I was there once. Essentially the question can be boiled down to one of 1-D kinematics. The acceleration is (wtf is this nigger-tier rounding of g?) 10m/s^2 and thus the equation of motion is y(t)=-1/2g*t^2+10m/s*t+25m defining up as positive. (youll learn how to get this in later classes, its essentially integrating with initial values of velocity and distance). In addition to this fomula, we have the velocity equation thats integrated to find the earlier one: v(t)=-g*t+10m/s. Solving the first for the time in the first eq when setting y(t)=0 you will find some value, say b, for when the y=0 (or in other words, it hits the ground). Plugging that back into the second equation will give you the velocity. Even before doing anything we know it must be a negative value.
Beyond this trivial garbage however, if you say you are a physics major- as I am too :), I recommend you really start learning more than you are taught in first year. The first year will mainly be calc 1-3 and lin alg (as well as retarded labs, two first level classical mechanics and electromagnetic, and even gay fucking chemistry). This much is simply not enough if you want to do really well.

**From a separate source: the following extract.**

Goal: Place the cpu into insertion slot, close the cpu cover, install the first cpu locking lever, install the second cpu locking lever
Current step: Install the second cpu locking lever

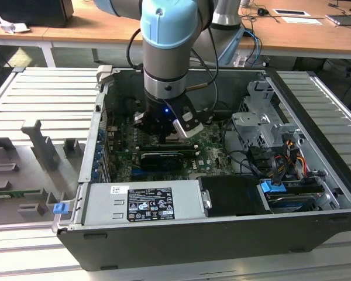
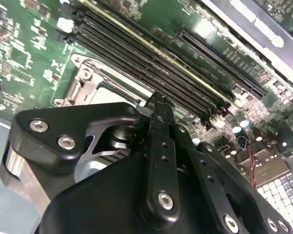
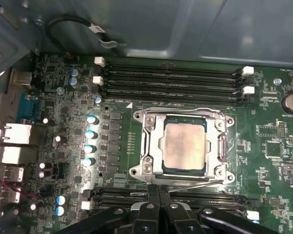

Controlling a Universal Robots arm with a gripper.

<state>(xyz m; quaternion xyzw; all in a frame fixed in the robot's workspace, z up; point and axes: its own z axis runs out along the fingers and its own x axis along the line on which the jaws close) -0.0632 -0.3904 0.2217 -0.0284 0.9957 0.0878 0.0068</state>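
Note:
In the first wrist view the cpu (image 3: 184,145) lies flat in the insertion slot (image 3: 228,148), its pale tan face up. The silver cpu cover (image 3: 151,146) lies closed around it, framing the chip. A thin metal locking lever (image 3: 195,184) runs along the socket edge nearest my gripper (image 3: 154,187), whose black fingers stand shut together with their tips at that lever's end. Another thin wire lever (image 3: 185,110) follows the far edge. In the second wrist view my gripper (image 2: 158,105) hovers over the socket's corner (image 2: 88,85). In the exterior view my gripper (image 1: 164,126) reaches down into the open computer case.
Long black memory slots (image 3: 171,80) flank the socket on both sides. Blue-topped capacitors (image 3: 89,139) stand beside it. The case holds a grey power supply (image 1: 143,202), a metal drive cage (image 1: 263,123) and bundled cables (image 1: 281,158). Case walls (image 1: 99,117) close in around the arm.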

I suggest you use the resources found on this board- a haven in my view; go through the suggested materials on the front page sticky, start reading Feynman's lectures on physics, and LEARN PROOFS EARLY ON: I cant stress it enough, its a vital change in view and they are really fun. Once you learn the general gist of them, you will never take something you learn for granted- you will hunt for the proof, and most are really quite elegant and neat.
Finally, good luck with your studies anon. Theres much much more to physics than this elementary crap (trust me, we both know this kinematics garbage is boring but you have to get through it any way). I hope to see a bright physicist come of you in the future anon- godspeed.